Copy the listing below exactly, but skip the pictures.

Recorded data section start

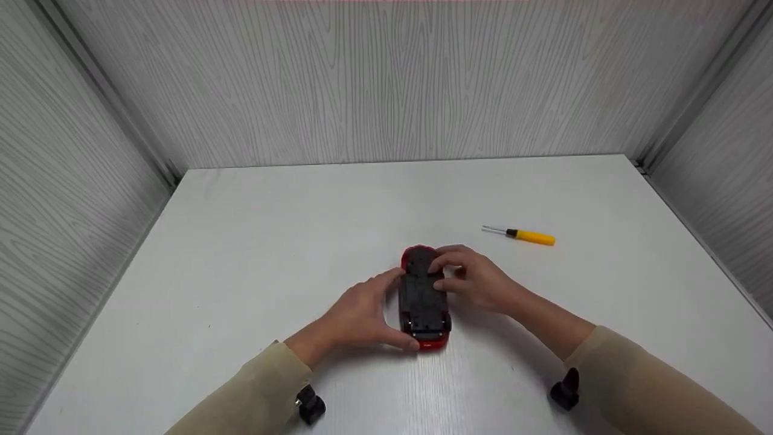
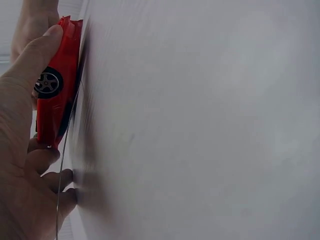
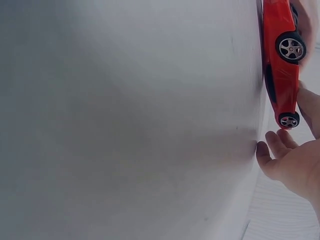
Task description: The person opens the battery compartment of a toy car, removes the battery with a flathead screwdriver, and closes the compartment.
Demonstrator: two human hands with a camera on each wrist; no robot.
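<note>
A red toy car lies upside down on the white table, its black underside facing up. My left hand holds it from the left, the thumb at the near end and the fingers along the far left side. In the left wrist view, the left thumb presses on the red body beside a wheel. My right hand is at the car's right side, with index finger and thumb touching the black underside a little apart. The right wrist view shows its other fingers loosely bent near the car's end.
A screwdriver with a yellow handle lies on the table beyond my right hand, its shaft pointing left. Grey wood-grain panels enclose the table at the back and on both sides.
</note>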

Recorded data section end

### Answer to this exercise
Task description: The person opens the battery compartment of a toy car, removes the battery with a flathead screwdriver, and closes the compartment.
Demonstrator: two human hands with a camera on each wrist; no robot.
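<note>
A red toy car lies upside down on the white table, its black underside facing up. My left hand holds it from the left, the thumb at the near end and the fingers along the far left side. In the left wrist view, the left thumb presses on the red body beside a wheel. My right hand is at the car's right side, with index finger and thumb touching the black underside a little apart. The right wrist view shows its other fingers loosely bent near the car's end.
A screwdriver with a yellow handle lies on the table beyond my right hand, its shaft pointing left. Grey wood-grain panels enclose the table at the back and on both sides.
</note>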

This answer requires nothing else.